Treatment with antibiotics, steroids, and other conventional drugs may bring temporary relief, but the patient soon returns with another flare-up, and symptoms progress until the veterinarian suggests allergy testing.

"The results tell you the dog is allergic to everything from dust mites to tuna and lima beans," says Arndt. "But that's not where the problem lies. Many so-called allergy cases are nothing more than misdiagnosed systemic yeast infections from candida overgrowth."

According to holistic physician Bruce Fife, ND, the candida organism is especially insidious because it changes form. "If left unchallenged," he says, "candida converts from a single-celled form into a multi-celled or mycellial fungal form with hairy, root-like projections called rhizoids. These rhizoids penetrate the intestinal wall, which affects the intestines' ability to absorb vitamins, minerals, amino acids, and fatty acids, leading to nutritional deficiencies and leaky gut syndrome."

Leaky gut syndrome allows bacteria, toxins, and undigested food to pass through the intestinal wall into the bloodstream, where they cause chronic low-grade infections, inflammation, and allergic responses. "The immune system identifies undigested food proteins as foreign invaders," says Dr. Fife, "and its attack results in allergy symptoms. Your dog's food allergies, seasonal allergies, and environmental allergies can all be caused by an imbalance in the microbial environment of his digestive tract. It's no exaggeration to say that chronic health problems originate in the intestines."

Even without an overgrowth of Candida albicans, a disruption of the body's supply of beneficial bacteria poses problems. As described in "Probing Probiotics" (Whole Dog Journal August 2006), beneficial bacteria form a first line of defense against pathogens; help prevent antibiotic-associated diarrhea, traveler's diarrhea, and leaky gut syndrome; improve lactose tolerance; produce vitamins and enzymes; decrease toxins and mutagenic reactions; improve carbohydrate and protein usage; strengthen innate immunity; create a protective barrier effect in the intestinal tract; and help reduce food sensitivities and skin disorders.

It's definitely worth helping your dog become a poor host for Candida albicans and, instead, become a nurturing host for beneficial bacteria. Natural remedies for candidiasis
In conventional medicine, antifungal medications clear up chronic yeast infections, fungal infections, and related symptoms. But many antifungal drugs have potentially serious side effects and they produce only temporary results. As soon as the prescription ends, surviving candida cells multiply, recolonize, and trigger a return of symptoms.

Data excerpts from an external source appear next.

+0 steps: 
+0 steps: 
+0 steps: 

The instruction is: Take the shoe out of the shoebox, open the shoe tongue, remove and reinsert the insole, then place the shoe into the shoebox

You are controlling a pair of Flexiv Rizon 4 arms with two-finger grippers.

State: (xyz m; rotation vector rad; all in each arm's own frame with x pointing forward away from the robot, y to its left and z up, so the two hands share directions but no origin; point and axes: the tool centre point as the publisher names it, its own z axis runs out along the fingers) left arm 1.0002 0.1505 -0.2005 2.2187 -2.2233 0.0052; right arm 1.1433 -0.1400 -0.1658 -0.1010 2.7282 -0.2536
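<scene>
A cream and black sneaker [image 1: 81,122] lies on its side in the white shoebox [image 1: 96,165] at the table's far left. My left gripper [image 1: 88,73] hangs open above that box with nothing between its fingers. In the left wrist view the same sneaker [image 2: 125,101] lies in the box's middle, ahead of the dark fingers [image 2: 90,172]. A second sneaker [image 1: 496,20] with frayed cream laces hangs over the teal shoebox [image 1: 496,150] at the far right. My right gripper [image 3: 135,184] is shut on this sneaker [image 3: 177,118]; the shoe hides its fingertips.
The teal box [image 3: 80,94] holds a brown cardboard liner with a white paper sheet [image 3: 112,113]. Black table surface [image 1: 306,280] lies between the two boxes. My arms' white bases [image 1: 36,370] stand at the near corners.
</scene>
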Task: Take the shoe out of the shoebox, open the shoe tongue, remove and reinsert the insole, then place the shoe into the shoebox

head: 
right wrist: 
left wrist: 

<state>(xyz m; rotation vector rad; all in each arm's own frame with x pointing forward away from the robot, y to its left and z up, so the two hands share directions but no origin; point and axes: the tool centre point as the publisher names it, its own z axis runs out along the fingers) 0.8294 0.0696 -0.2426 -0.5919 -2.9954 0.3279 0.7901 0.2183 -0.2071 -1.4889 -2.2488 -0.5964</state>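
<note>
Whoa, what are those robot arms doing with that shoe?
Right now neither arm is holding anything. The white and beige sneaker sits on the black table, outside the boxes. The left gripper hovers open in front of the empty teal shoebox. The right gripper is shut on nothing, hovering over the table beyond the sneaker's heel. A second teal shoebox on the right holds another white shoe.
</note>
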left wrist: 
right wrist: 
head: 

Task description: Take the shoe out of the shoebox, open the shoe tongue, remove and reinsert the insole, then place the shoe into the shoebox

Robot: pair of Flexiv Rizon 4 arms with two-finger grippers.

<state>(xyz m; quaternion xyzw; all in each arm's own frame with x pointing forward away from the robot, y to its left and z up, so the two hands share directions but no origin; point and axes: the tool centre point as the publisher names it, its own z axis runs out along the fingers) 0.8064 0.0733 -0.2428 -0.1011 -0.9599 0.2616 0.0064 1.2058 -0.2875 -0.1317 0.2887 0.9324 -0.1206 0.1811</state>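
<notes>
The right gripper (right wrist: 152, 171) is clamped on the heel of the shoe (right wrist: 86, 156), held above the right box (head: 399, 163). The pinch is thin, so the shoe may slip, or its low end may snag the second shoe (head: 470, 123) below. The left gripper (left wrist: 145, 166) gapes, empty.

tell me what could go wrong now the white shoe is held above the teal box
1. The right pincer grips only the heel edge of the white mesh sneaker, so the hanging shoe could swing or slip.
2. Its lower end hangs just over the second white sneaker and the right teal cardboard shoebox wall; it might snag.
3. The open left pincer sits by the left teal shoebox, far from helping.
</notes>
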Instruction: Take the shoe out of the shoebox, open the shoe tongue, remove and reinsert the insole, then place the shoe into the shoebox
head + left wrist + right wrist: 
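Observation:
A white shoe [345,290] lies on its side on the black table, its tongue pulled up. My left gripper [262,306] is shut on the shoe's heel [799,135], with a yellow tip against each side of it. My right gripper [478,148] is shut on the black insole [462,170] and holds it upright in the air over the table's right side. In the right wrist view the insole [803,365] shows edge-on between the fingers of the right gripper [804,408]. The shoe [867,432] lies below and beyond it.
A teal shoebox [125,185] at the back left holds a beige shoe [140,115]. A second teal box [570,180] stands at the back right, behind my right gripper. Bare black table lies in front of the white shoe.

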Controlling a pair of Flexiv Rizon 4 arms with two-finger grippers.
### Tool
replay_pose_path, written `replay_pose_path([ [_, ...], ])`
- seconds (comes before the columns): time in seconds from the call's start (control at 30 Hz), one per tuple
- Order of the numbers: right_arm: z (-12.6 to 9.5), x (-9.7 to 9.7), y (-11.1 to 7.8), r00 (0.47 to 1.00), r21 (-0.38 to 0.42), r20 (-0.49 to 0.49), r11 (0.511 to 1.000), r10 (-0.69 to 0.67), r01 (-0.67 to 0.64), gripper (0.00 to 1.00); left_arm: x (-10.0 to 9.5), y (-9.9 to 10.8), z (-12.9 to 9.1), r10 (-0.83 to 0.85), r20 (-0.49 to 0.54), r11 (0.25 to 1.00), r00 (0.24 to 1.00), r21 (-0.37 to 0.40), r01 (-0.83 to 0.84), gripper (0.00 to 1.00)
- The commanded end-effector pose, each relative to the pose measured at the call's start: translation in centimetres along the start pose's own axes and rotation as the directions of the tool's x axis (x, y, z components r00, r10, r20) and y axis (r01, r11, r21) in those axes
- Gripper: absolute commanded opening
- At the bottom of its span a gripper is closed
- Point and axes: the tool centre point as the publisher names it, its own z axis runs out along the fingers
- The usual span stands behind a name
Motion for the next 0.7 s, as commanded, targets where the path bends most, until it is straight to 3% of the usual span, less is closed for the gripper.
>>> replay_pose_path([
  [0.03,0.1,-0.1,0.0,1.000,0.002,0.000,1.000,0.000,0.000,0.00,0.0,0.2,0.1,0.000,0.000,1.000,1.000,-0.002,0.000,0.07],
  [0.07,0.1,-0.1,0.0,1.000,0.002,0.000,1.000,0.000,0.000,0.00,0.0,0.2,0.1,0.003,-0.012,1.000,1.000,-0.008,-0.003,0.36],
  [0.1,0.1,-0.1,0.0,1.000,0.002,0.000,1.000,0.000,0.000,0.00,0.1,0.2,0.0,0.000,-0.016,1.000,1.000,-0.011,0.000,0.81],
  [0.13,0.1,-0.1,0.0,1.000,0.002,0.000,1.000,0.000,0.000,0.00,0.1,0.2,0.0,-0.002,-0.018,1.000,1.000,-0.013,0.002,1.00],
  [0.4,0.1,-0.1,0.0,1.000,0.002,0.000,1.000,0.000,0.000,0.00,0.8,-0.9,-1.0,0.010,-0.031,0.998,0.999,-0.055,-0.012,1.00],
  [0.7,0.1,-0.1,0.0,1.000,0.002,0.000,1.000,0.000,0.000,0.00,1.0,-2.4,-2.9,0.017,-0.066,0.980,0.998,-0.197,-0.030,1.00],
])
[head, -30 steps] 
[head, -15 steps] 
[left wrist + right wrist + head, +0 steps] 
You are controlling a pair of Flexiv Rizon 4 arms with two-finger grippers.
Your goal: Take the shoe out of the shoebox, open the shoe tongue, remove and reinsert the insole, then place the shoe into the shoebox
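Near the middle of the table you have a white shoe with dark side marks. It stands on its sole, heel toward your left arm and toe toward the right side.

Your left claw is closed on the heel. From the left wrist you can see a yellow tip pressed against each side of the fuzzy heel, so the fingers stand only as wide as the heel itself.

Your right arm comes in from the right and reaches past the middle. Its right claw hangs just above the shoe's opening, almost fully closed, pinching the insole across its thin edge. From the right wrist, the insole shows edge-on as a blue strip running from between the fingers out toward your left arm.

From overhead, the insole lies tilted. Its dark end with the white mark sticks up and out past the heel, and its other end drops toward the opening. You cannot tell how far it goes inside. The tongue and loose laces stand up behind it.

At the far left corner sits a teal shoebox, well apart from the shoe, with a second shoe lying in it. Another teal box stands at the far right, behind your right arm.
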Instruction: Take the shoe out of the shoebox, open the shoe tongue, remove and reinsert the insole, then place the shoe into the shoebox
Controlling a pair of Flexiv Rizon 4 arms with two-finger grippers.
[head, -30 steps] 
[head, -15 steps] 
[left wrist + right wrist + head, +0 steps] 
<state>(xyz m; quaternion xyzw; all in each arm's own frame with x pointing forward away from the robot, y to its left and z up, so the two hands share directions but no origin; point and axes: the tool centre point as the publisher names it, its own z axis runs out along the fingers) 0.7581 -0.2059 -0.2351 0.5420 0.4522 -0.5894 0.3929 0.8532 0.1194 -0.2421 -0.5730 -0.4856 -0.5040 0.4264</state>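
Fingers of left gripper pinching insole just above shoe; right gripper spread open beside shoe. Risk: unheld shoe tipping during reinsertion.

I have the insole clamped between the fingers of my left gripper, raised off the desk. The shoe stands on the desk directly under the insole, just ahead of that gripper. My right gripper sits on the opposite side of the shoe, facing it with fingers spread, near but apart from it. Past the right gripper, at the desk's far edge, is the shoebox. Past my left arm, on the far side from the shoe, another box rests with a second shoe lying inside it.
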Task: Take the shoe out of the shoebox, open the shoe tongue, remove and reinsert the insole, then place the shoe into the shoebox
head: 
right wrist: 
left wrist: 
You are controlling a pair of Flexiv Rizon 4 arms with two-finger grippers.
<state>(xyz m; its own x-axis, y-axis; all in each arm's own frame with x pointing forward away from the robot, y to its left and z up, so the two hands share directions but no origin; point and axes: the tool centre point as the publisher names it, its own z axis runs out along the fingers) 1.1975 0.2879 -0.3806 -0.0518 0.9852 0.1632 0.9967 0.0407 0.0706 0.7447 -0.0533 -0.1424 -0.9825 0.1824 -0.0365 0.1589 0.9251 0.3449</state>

Alternative therapies, such as medicinal herbs and diet, have fewer side effects and help correct the problem's underlying causes. It's important, says Arndt, to work with a holistic veterinarian and avoid vaccinations, steroid drugs, and other conventional treatments that can disrupt the immune system. Because many (if not most) cases of canine candidiasis coincide with hypothyroidism, the patient's thyroid levels should be checked.

"Probiotics are popular treatments for candida infections, but proper timing is important," she says. "Feeding large amounts of acidophilus and other probiotics doesn't help a dog whose system is overwhelmed by candida. In fact, this kind of supplementation can make things worse. The first step in effectively treating candida is reducing its population. Two weeks after that, beneficial bacteria can be effectively added to the system."

For human patients, menu plans such as the Atkins diet, which is high in protein and fat and very low in carbohydrates, are recommended because they starve yeast cells without harming beneficial bacteria.

Wild wolves are unlikely to suffer from candida overgrowths because, as Dr David Mech explained in "What Wolves Eat" (Whole Dog Journal, March 2005) wolves in the wild consume little or no sugars, grains, starches, fruits, or other carbohydrates and very little vegetable matter. Their diet consists almost entirely of the meat, organs, blood, skin, and bones of prey animals.

Switching a candida-infected dog from grain-based kibble to a grain-free, starch-free, low-carbohydrate diet is an easy way to reduce a dog's population of Candida albicans.

Coconut oil
One effective anti-candida ingredient that can be added to a dog's food, whether commercial or home-prepared, is coconut oil (see "Crazy About Coconut Oil," October 2005). According to Dr. Fife, author of Coconut Cures and a leading expert on coconut's health benefits, the fatty acids in coconut oil kill candida and other damaging organisms without harming friendly bacteria. "Coconut oil's fatty acids are absorbed into the cells, which use them as fuel to power the metabolism," he says. "When applied topically on the skin, coconut oil promotes the healing of damaged tissue. In the same way, it speeds the healing of perforations in the intestinal wall. Coconut oil can help any dog reestablish and maintain a healthy intestinal environment."

Caprylic acid, a nutritional supplement derived from coconut oil, kills candida cells. "Caprylic acid is sold specifically for this condition," says Dr. Fife, "but it's less expensive and just as effective to use the coconut oil it's derived from. That way you ingest not only caprylic acid but lauric acid, which has also been shown to kill candida cells, along with other essential fatty acids that improve intestinal health."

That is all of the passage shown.